Latin American Applied Research - An international journal ◽

10.52292/j.laar.2018.251 ◽

2018 ◽

Vol 48 (1) ◽

pp. 15-19

Author(s):

S. GHADAMGAHI

Keyword(s):

Catalytic Activity ◽

Metal Nanoparticles ◽

Metal Particles ◽

Noble Metal Nanoparticles ◽

Thermal Treatments ◽

Activation Time ◽

Active Components ◽

Ru Nanoparticles ◽

Oxide Deposition ◽

Catalytically Active

Ruthenium fabricated as noble metal nanoparticles can be catalytically active for hydrogenation of organic compounds.
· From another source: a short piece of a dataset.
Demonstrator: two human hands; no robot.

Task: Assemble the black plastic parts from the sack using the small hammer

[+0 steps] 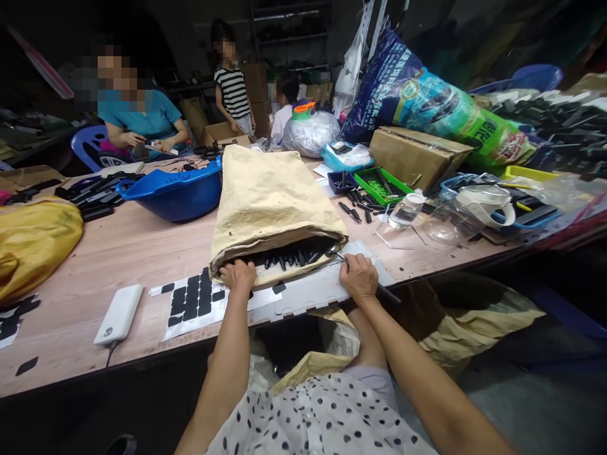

However, a challenging issue for researchers is that Ru nanocatalysts can be spontaneously deactivated due to some effects, such as sintering or leaching of active components, oxidation of metal particles, inactive metal or metal oxide deposition and impurities in solvents and reagents. Activation of metal nanoparticles is one option for reactivation of shape Ru particles immobilized on SiO2 (0.1 wt% Ru/SiO2) utilized as nanocatalysts in chemical reactions. In fact, the catalytic activity of metal particles is known to be proportional to the active part of the surface area. The effects of thermal treatments on the catalytic activity of “shape Ru/SiO2 for hydrogenation of cyclohexene to cyclohexane were investigated. Optimization of activations by varying temperature and its time proved to be effective on the activity of catalysts retaining the Ru nanocatalysts shapes for the hydrogenation of cyclohexene. Product mixtures were analysed using gas chromatography (GC-FID) to determine conversions. The Ru catalysts showed the highest activity (C%: 100) when the catalysts were activated by activation following protocol No.1 (TPR1) in a furnace under the mildest reduction with more severe conditions (temperature: 200 oC for 1 h, which was the shortest activation time). HRTEM study showed only minimal aggregation and so minor deformation of the shape Ru nanoparticles for this type of Ru activation.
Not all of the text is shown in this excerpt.